Address
- 2950 Glenwood Dyer Road Lynwood, Illinois, 60411 United States

District information
- Type: Public
- Grades: K–8
- NCES District ID: 1735340

Students and staff
- Students: 432

Other information
- Website: www.sandridgesd172.net

= Sandridge School District 172 =

School district in Illinois, United States

Sandridge School District 172 is an elementary school district based in the unincorporated southern Chicago suburb of Chicago Heights, Illinois on the Cook County side of boundaries with Will County, Illinois and Lake County, Indiana; Sandridge School District serves students in Chicago Heights and the surrounding communities of Lynwood and Sauk Village. The district is composed of a single facility that handles all students below and including those in grade eight. This school, known as Sandridge Elementary School. The school and district were named for the geography of the school when it was initially constructed, as it was built upon a sandy ridge.

==History==
Sandridge School was founded in a previously rural area in 1863; the original school cost $82.50 and required a year of construction. The school gradually expanded from that point; a two-room schoolhouse replaced the original schoolhouse in 1925, and that schoolhouse replaced by another schoolhouse that was twice its size.
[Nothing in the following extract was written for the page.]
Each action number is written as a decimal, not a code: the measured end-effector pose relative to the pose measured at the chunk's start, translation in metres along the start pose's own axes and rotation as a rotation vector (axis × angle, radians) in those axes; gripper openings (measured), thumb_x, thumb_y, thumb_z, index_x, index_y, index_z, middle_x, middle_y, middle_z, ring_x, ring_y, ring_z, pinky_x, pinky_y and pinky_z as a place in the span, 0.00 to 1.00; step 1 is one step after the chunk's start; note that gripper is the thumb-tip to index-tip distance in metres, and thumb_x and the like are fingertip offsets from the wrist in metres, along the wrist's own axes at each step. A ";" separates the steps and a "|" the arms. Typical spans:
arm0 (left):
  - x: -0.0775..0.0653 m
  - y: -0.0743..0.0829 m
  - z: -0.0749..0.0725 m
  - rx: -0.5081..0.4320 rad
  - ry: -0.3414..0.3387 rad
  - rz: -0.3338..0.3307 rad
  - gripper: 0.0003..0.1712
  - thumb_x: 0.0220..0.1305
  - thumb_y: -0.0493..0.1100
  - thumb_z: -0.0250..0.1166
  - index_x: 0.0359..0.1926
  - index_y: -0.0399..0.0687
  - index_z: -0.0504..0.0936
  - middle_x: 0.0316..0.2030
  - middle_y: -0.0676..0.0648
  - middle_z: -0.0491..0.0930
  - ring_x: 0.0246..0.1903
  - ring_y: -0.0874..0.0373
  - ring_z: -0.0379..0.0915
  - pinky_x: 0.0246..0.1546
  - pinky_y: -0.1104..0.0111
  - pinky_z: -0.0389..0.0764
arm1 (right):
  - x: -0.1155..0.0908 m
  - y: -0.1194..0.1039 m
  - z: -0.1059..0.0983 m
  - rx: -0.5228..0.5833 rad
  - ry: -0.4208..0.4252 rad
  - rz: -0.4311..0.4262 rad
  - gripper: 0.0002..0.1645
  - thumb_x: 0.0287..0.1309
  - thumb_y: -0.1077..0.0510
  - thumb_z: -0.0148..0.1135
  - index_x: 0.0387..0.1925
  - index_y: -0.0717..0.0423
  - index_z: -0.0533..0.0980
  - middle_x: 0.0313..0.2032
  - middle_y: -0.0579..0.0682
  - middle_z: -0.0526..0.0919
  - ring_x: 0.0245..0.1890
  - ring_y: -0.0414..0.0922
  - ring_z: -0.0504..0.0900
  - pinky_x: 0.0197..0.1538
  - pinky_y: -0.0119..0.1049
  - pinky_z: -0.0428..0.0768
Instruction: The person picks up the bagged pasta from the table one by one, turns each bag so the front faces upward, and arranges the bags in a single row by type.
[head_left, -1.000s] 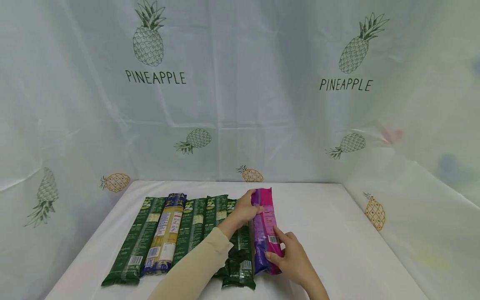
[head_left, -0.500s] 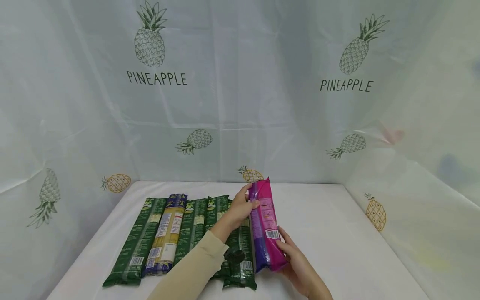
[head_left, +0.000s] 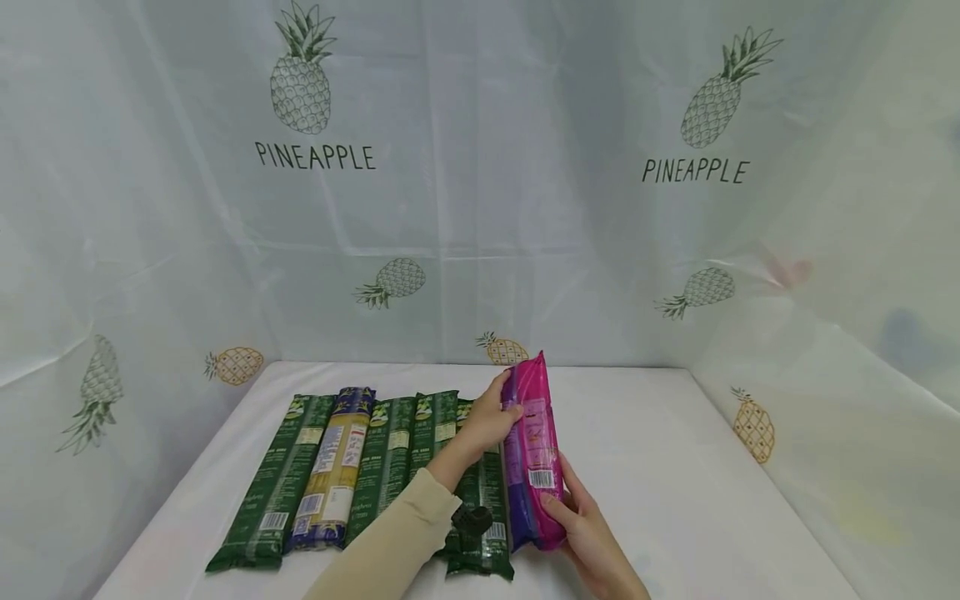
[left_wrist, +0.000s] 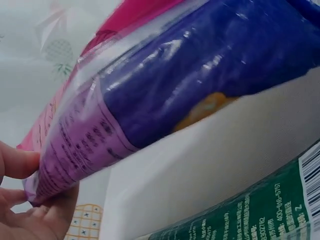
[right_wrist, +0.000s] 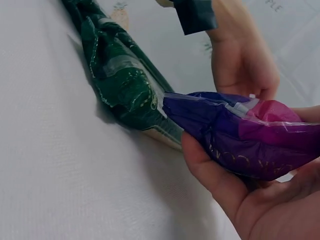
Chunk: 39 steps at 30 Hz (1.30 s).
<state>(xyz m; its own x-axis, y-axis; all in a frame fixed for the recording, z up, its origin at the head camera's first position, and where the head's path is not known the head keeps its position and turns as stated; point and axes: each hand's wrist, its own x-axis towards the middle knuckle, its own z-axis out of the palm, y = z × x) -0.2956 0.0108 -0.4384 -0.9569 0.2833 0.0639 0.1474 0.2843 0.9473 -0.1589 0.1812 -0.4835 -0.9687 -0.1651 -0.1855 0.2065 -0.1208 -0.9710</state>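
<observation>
A long pink-and-purple plastic packet [head_left: 534, 450] is raised off the table between both hands, at the right of a row of packets. My left hand [head_left: 486, 421] grips its far end, with the thumb on the near face; in the left wrist view the fingertips pinch that narrow end. At the near end my right hand [head_left: 588, 537] holds the packet from the right. In the right wrist view the thumb and fingers of this right hand [right_wrist: 260, 205] cradle the purple end. Just left lies a green packet [head_left: 487, 483], partly covered by the left wrist.
More green spaghetti packets [head_left: 273, 483] lie side by side on the white table [head_left: 675, 483], with a yellow-and-blue packet [head_left: 333, 467] among them. A black wrist camera [head_left: 472, 520] sits at the left sleeve. A pineapple-print curtain [head_left: 525, 208] hangs around the table.
Both hands have lifted the pink-and-purple packet off the table, its far end rising most. It has turned a little, and the right thumb has shifted over its lower face. The other packets stay put.
</observation>
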 end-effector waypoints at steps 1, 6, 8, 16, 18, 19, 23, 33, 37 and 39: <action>0.000 0.001 0.001 0.031 0.005 0.008 0.42 0.80 0.45 0.60 0.86 0.51 0.52 0.79 0.33 0.61 0.74 0.33 0.64 0.65 0.38 0.74 | 0.001 0.001 0.000 -0.003 0.007 -0.004 0.53 0.80 0.49 0.57 0.87 0.43 0.34 0.76 0.73 0.58 0.59 0.52 0.79 0.55 0.51 0.85; -0.001 0.001 0.002 0.194 0.049 0.054 0.43 0.79 0.52 0.62 0.86 0.50 0.54 0.70 0.32 0.67 0.63 0.34 0.73 0.59 0.39 0.79 | 0.003 0.005 0.001 -0.022 0.024 -0.026 0.53 0.79 0.49 0.59 0.88 0.42 0.35 0.78 0.70 0.56 0.62 0.54 0.77 0.59 0.54 0.83; -0.002 0.001 0.003 0.236 0.078 0.059 0.44 0.78 0.55 0.63 0.85 0.51 0.56 0.63 0.34 0.68 0.55 0.38 0.75 0.53 0.42 0.82 | 0.004 0.005 0.003 -0.034 0.027 -0.040 0.53 0.79 0.49 0.60 0.88 0.42 0.36 0.79 0.70 0.55 0.64 0.56 0.75 0.61 0.56 0.82; -0.005 0.004 0.003 0.223 0.093 0.078 0.52 0.71 0.65 0.67 0.85 0.52 0.56 0.57 0.35 0.68 0.46 0.43 0.74 0.47 0.43 0.85 | 0.003 0.005 0.006 -0.093 0.073 -0.092 0.52 0.78 0.53 0.60 0.88 0.41 0.40 0.79 0.67 0.56 0.69 0.60 0.71 0.63 0.59 0.81; -0.005 0.004 0.004 0.202 0.086 0.080 0.54 0.69 0.66 0.69 0.86 0.53 0.55 0.57 0.34 0.70 0.48 0.42 0.75 0.48 0.42 0.85 | 0.002 0.005 0.007 -0.107 0.090 -0.100 0.51 0.78 0.54 0.60 0.88 0.41 0.41 0.79 0.66 0.58 0.67 0.60 0.72 0.62 0.59 0.81; -0.005 0.004 0.004 0.193 0.084 0.081 0.55 0.68 0.66 0.69 0.86 0.52 0.55 0.58 0.34 0.70 0.48 0.42 0.75 0.48 0.41 0.85 | 0.002 0.004 0.007 -0.115 0.094 -0.107 0.51 0.78 0.54 0.60 0.88 0.42 0.41 0.78 0.67 0.59 0.67 0.60 0.72 0.62 0.59 0.82; -0.005 0.002 0.006 0.145 0.095 0.073 0.57 0.67 0.63 0.72 0.85 0.50 0.54 0.63 0.31 0.72 0.54 0.39 0.76 0.52 0.40 0.83 | 0.002 0.003 0.009 -0.138 0.110 -0.103 0.51 0.77 0.53 0.61 0.88 0.44 0.43 0.77 0.66 0.61 0.66 0.59 0.73 0.62 0.58 0.82; -0.007 0.001 0.012 -0.006 0.123 0.018 0.52 0.69 0.54 0.74 0.85 0.54 0.55 0.73 0.31 0.69 0.64 0.33 0.75 0.56 0.37 0.81 | 0.004 -0.001 0.009 -0.136 0.144 -0.076 0.46 0.79 0.51 0.55 0.87 0.42 0.45 0.81 0.65 0.54 0.69 0.60 0.68 0.63 0.57 0.79; -0.008 0.004 0.012 -0.046 0.125 0.009 0.49 0.71 0.50 0.72 0.85 0.54 0.57 0.67 0.33 0.75 0.57 0.38 0.80 0.52 0.42 0.84 | 0.002 -0.004 0.007 -0.077 0.116 -0.049 0.45 0.79 0.47 0.53 0.87 0.38 0.45 0.82 0.65 0.52 0.69 0.59 0.69 0.62 0.52 0.80; -0.008 0.003 0.012 -0.087 0.118 0.007 0.47 0.72 0.48 0.72 0.84 0.55 0.58 0.61 0.35 0.78 0.51 0.43 0.83 0.48 0.45 0.86 | 0.001 -0.003 0.005 -0.034 0.085 -0.040 0.43 0.80 0.43 0.50 0.87 0.34 0.46 0.83 0.64 0.50 0.69 0.58 0.69 0.60 0.48 0.80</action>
<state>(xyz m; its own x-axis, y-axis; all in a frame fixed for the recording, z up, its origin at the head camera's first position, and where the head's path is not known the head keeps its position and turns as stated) -0.2849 0.0201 -0.4395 -0.9795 0.1739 0.1019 0.1366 0.2011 0.9700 -0.1601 0.1768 -0.4799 -0.9846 -0.0771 -0.1570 0.1638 -0.0918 -0.9822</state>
The district could not keep up with the growing student body population, and seventh and eighth graders had to attend school in nearby Glenwood. In 1994, the school began to crowd again, and expansion became a necessity; in the next fourteen years, Sandridge added a gymnasium, a cafeteria, and up to ten additional classrooms; in 2008, a computer lab was opened in the district as well. As of 2008, the district was working on expanding extracurricular activity options and facilitating travel to and from the school.
In 2013 a Science Lab was installed for Junior High students. On January 24, 2023, Sandridge Elementary was unanimously annexed into the City of Lynwood, making a historical move since its creation in 1863.